- **ACTIVITY**:
In your reply, reproduce every line of the data without any alteration.
◇ ◇ ◇ ◇ ◇ ◇ ◇
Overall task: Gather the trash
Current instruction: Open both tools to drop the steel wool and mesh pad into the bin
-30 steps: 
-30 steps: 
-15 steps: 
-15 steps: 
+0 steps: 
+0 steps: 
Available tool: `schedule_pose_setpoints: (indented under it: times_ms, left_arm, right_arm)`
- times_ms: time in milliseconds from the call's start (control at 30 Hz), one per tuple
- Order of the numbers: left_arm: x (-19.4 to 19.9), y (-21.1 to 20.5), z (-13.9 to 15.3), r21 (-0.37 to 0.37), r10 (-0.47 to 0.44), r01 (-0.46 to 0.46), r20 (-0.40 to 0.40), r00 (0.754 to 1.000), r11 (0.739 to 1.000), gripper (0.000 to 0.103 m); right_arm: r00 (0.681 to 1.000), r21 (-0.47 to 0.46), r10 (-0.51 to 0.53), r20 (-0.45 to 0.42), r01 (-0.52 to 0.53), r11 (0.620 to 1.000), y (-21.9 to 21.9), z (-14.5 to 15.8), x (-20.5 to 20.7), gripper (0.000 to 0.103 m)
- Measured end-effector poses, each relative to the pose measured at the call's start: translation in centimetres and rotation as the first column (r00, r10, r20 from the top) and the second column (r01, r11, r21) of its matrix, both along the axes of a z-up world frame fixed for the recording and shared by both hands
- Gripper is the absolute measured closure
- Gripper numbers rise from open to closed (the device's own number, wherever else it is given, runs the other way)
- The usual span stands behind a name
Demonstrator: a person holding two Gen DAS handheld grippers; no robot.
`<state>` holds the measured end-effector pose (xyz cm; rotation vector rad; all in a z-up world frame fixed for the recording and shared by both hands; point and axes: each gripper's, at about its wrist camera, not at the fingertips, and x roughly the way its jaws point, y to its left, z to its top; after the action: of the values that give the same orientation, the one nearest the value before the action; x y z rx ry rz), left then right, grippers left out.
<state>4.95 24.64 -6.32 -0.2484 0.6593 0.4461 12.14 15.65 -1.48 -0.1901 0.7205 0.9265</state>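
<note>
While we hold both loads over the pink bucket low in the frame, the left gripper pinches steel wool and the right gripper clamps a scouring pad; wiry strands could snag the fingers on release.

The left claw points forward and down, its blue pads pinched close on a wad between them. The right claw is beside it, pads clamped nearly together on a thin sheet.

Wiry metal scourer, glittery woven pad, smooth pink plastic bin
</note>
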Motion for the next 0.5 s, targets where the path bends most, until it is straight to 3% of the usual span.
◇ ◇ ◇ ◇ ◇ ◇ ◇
- **OUTPUT OF THE EXERCISE**:
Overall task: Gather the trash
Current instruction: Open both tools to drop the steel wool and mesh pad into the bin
-30 steps: 
-30 steps: 
-15 steps: 
-15 steps: 
+0 steps: 
+0 steps: 
Available tool: `schedule_pose_setpoints: (indented under it: times_ms, left_arm, right_arm)`
- times_ms: time in milliseconds from the call's start (control at 30 Hz), one per tuple
- Order of the numbers: left_arm: x (-19.4 to 19.9), y (-21.1 to 20.5), z (-13.9 to 15.3), r21 (-0.37 to 0.37), r10 (-0.47 to 0.44), r01 (-0.46 to 0.46), r20 (-0.40 to 0.40), r00 (0.754 to 1.000), r11 (0.739 to 1.000), gripper (0.000 to 0.103 m); right_arm: r00 (0.681 to 1.000), r21 (-0.47 to 0.46), r10 (-0.51 to 0.53), r20 (-0.45 to 0.42), r01 (-0.52 to 0.53), r11 (0.620 to 1.000), y (-21.9 to 21.9), z (-14.5 to 15.8), x (-20.5 to 20.7), gripper (0.000 to 0.103 m)
- Measured end-effector poses, each relative to the pose measured at the call's start: translation in centimetres and rotation as the first column (r00, r10, r20 from the top) and the second column (r01, r11, r21) of its matrix, both along the axes of a z-up world frame fixed for the recording and shared by both hands
- Gripper is the absolute measured closure
- Gripper numbers rise from open to closed (the device's own number, wherever else it is given, runs the other way)
- The usual span stands behind a name
Demonstrator: a person holding two Gen DAS handheld grippers; no robot.
`<state>` holds the measured end-effector pose (xyz cm; rotation vector rad; all in a z-up world frame fixed for the recording and shared by both hands; point and axes: each gripper's, at about its wrist camera, not at the fingertips, and x roughly the way its jaws point, y to its left, z to its top; after the action: of the values that give the same orientation, the one nearest the value before the action; x y z rx ry rz), left then right, grippers left out.
<state>4.95 24.64 -6.32 -0.2484 0.6593 0.4461 12.14 15.65 -1.48 -0.1901 0.7205 0.9265</state>
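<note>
While we hold both loads over the pink bucket low in the frame, the left gripper pinches steel wool and the right gripper clamps a scouring pad; wiry strands could snag the fingers on release.

The left claw points forward and down, its blue pads pinched close on a wad between them. The right claw is beside it, pads clamped nearly together on a thin sheet.

Wiry metal scourer, glittery woven pad, smooth pink plastic bin
</note>
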Motion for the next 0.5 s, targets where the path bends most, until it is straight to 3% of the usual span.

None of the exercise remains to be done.